Git-backed Product Data Management (PDM) for PSI’s fleet of Allen-Bradley PLC programs. Automated version control, change tracking, and attribution for 489+ Logix 5000 projects — essentially “Git for PLC code.”

Single fleet analyzer as of 2026-06-23 (ADR-001)

This repo is now the single analyzer for the whole PLC fleet. The analysis toolkit (l5x_parser.js, acd_analyzer.py, compute-scorecards.js, generate-fleet-summaries.js) is vendored in-repo at scripts/analysis/, and the nightly job produces analysis.json + scorecard.json + summary.json for every project. psi-plc-runner is conversion-only and no longer analyzes. The MCP-dir sync uses robocopy /E (never deletes). See docs/ADR-001-single-analyzer.md in the repo.


Overview

Rockwell Automation’s ACD files have no built-in version control, no change history, and no author attribution. Engineers save ACD files to the K: drive and there’s no record of who changed what or when.

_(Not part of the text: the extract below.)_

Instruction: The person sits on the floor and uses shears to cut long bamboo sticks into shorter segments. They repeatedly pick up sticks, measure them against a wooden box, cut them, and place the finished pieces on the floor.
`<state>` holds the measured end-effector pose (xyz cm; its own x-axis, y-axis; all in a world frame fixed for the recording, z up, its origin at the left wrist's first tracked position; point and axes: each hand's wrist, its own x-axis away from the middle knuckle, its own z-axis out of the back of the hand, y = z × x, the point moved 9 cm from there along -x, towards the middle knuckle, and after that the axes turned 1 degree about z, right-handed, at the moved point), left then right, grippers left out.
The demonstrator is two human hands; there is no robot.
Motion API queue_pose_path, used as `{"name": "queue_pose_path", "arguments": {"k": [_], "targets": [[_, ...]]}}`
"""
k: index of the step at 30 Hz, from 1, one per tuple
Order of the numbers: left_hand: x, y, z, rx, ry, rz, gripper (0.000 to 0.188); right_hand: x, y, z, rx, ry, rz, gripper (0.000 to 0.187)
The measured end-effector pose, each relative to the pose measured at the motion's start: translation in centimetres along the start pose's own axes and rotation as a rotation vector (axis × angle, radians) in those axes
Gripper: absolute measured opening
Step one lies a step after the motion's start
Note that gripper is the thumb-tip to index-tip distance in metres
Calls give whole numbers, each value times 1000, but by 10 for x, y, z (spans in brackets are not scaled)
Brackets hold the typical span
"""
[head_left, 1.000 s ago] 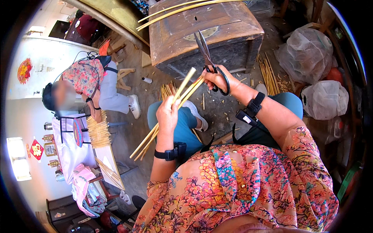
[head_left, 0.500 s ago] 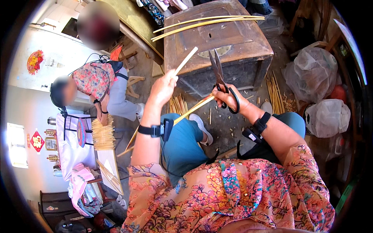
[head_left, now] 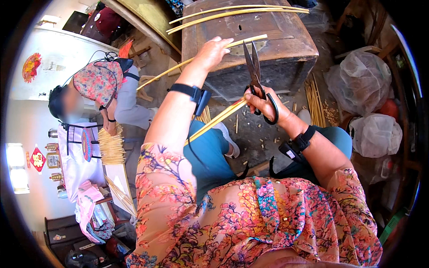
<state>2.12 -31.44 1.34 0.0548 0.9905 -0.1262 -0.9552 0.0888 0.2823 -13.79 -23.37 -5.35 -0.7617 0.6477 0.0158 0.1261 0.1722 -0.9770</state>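
My left hand, raised over the near edge of the wooden chest, is closed on a long thin yellow stick. One end of it points right and passes at the scissors' tips; whether it lies between or behind the blades I cannot tell. My right hand grips black-handled scissors, blades pointing up and slightly parted. The same hand also pinches a few yellow sticks, reddish near their upper end, which slant down left across my knee.
Two long sticks lie on the brown wooden chest. More sticks and cut bits are on the floor. Plastic bags stand at right. A co-worker bends over a stick bundle at left.
My left hand has moved up and right; its stick has swung from a steep slant to a flatter one, its end now at the scissors' tips. My right hand has barely moved.
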Motion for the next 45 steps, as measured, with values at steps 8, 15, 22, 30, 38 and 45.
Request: {"name": "queue_pose_path", "arguments": {"k": [8,15,22,30,38,45], "targets": [[-17,5,-22,-124,7,-91,42,2,-10,6,15,39,10,15],[-1,0,-10,88,-49,-85,47,-1,-3,3,2,19,-14,15],[-1,-15,-14,-2,-64,-46,46,-5,-2,6,-38,5,13,15],[3,-10,-16,43,-47,-37,47,-4,-3,6,31,2,-16,16],[25,-5,22,164,127,-18,40,-5,-8,1,-2,-28,25,16],[126,70,1,194,-74,101,37,-5,-7,0,14,-22,45,14]]}}
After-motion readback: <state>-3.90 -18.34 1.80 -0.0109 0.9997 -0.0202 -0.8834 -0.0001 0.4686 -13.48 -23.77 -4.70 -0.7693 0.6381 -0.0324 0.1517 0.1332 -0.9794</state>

The PLC Fleet Archive solves this by creating a git-backed repository that automatically:

  1. Scans K: drive nightly for new or modified ACD files (via MD5 hash comparison)
  2. Analyzes each changed program (modules, tags, programs, routines, I/O mapping)
  3. Diffs against the previous version to detect specific structural changes
  4. Attributes changes (NTFS file owner, assigned controls engineer, timestamps)
  5. Commits everything with structured git history
PropertyValue
RepositoryProgressiveSurface/plc-fleet-archive
Projects archived88 (from L5X analysis), expanding to 489+ via ACD analyzer
Total rungs tracked100,226
Total I/O modules1,637
Nightly scan11pm ET via GitHub Actions on PS-PROXY
Analysis engineacd_analyzer.py (100% coverage) + l5x_parser.js (richer L5X data)

How It Works

K: Drive (engineers save ACD files as usual)
  │
  ├─ scan-fleet.ps1 (nightly, detect changes via MD5)
  │     ↓
  ├─ compute-attribution.ps1 (NTFS owner + AFTEC engineer)
  │     ↓
  ├─ analyze-project.ps1 (acd_analyzer.py or l5x_parser.js)
  │     ↓
  ├─ diff-analysis.js (structural diff: tags, modules, rungs)
  │     ↓
  ├─ commit-changes.ps1 (git commit with attribution)
  │     ↓
  └─ MCP Server → "Ask the Fleet" chatbot + PSI Explorer

Engineers don’t change their workflow. They save ACD files to K: drive exactly as they always have. The archive detects and tracks changes automatically.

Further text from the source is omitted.